=== What needs to be done ===
Each line below that holds the word "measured" counts toward the answer; reply with the total number only.

=== Information provided ===
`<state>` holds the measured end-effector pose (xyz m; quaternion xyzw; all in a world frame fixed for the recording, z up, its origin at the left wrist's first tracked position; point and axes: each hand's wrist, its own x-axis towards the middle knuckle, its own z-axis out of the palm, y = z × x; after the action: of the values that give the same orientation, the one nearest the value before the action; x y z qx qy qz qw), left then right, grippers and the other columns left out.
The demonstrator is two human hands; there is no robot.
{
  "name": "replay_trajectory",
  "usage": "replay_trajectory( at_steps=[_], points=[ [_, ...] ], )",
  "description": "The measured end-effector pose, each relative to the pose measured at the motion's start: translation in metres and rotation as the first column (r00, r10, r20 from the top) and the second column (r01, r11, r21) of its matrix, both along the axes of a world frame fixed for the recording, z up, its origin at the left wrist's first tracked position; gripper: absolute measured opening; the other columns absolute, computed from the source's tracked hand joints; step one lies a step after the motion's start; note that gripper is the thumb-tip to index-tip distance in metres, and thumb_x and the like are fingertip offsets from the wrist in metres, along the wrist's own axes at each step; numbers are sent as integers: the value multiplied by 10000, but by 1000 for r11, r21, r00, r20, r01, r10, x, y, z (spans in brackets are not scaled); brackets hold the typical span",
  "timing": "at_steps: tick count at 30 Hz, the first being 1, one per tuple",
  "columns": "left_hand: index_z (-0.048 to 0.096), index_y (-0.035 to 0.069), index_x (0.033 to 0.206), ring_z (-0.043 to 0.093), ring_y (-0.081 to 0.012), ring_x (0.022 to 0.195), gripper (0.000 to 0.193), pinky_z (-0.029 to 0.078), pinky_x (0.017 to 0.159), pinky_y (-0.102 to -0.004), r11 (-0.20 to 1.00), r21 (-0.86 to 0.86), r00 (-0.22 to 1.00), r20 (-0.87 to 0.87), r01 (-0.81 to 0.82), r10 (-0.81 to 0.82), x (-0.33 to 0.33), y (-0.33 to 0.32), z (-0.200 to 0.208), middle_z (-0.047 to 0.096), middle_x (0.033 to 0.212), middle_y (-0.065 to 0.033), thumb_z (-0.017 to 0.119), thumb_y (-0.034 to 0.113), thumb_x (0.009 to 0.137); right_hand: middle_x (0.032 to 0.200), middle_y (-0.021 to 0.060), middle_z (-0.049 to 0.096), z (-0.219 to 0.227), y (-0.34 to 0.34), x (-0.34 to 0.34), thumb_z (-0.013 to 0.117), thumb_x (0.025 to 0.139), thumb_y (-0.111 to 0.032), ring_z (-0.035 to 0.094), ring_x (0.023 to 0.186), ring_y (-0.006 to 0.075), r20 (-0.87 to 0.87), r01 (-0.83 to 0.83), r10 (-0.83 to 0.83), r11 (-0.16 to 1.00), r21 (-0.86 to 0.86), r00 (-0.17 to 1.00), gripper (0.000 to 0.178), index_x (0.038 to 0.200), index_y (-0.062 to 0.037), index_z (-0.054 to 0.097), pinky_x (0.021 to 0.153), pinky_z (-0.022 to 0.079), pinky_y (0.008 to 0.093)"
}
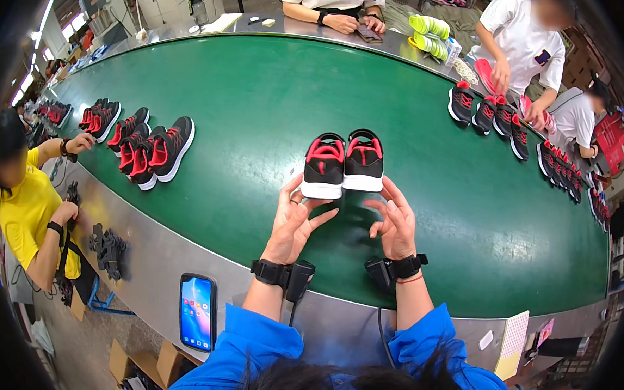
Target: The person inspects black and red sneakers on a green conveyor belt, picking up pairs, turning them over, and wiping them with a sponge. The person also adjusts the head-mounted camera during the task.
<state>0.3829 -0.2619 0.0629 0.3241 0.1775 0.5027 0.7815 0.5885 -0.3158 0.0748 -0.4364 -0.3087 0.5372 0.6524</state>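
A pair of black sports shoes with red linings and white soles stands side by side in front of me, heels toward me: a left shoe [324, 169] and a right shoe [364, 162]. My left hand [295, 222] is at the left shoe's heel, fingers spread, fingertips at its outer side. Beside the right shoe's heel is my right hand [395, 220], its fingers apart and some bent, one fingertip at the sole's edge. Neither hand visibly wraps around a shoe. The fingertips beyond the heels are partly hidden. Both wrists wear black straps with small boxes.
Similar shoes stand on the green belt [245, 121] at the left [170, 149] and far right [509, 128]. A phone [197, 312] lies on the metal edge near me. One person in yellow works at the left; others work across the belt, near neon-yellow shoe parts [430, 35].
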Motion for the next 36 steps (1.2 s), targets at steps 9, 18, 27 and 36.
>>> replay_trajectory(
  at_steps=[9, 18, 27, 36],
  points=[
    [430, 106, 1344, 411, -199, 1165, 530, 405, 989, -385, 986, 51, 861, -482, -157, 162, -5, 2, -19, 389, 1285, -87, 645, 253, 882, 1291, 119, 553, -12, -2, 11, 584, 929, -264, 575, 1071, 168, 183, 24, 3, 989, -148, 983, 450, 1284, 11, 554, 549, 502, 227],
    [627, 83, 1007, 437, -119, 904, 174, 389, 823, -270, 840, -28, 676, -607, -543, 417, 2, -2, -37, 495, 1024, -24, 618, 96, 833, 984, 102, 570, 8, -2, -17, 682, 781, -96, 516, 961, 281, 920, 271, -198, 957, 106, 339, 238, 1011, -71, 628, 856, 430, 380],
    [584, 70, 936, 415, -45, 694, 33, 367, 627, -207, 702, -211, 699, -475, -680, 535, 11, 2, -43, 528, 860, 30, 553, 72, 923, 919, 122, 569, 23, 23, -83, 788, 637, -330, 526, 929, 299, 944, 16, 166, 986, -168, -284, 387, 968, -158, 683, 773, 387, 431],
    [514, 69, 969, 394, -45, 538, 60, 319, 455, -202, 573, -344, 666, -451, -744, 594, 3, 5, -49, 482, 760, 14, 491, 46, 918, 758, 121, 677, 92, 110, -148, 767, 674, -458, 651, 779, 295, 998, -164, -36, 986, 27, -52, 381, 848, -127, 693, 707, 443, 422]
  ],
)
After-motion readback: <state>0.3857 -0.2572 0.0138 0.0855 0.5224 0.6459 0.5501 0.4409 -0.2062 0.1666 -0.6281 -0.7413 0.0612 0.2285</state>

=== Completed exercise ===
2